1. Avoid trans fats, the artery-clogging fats found in many commercially prepared products and fast foods.

2. Use more unsaturated vegetable oils, such as olive oil or canola oil.

3. Eat more vegetable protein, like beans and nuts, and less animal protein.

4. Choose whole grains and other sources of carbohydrates that have lower, slower effects on blood sugar and insulin rather than highly refined carbohydrates that quickly boost blood sugar and insulin.

5. Drink a glass of whole milk or have a small dish of ice cream or full-fat yogurt every day; temporarily trade in skim milk and low- or no-fat dairy products like cottage cheese and frozen yogurt for their full-fat cousins.

6. Take a multivitamin that contains folic acid and other B vitamins.

7. Get plenty of iron from fruits, vegetables, beans and supplements, but not from red meat.

8. Beverages matter: Water is great; coffee, tea and alcohol are OK in moderation; stay away from sugared sodas.

9. Aim for a healthy weight.
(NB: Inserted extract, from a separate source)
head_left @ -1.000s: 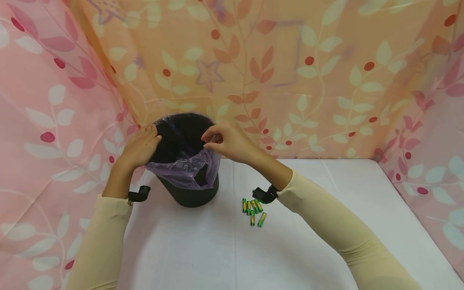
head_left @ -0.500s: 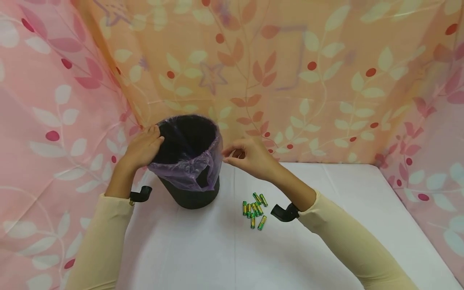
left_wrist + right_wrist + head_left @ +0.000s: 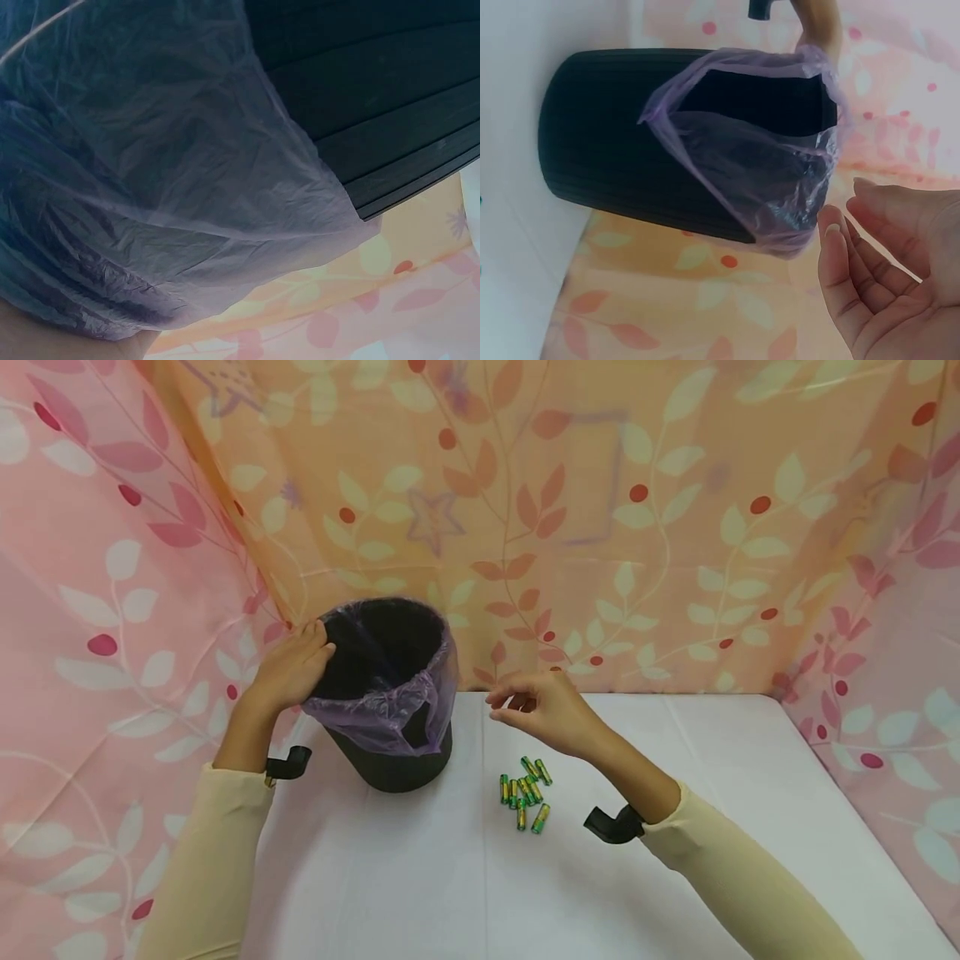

If you are overweight, losing between 5% and 10% of your weight can jump-start ovulation.

10. If you aren’t physically active, start a daily exercise plan. If you already exercise, pick up the pace of your workouts. But don’t overdo it, especially if you are quite lean. Too much exercise can work against conception.

11. If you smoke: stop.

Chavarro and Willett say the diet recommendations are specific to women with ovulation-related infertility and not infertility related to blocked fallopian tubes or low sperm production. Their book offers a week-long meal plan with recipes that are consistent with the above strategies and delivers approximately 2,000 calories per day.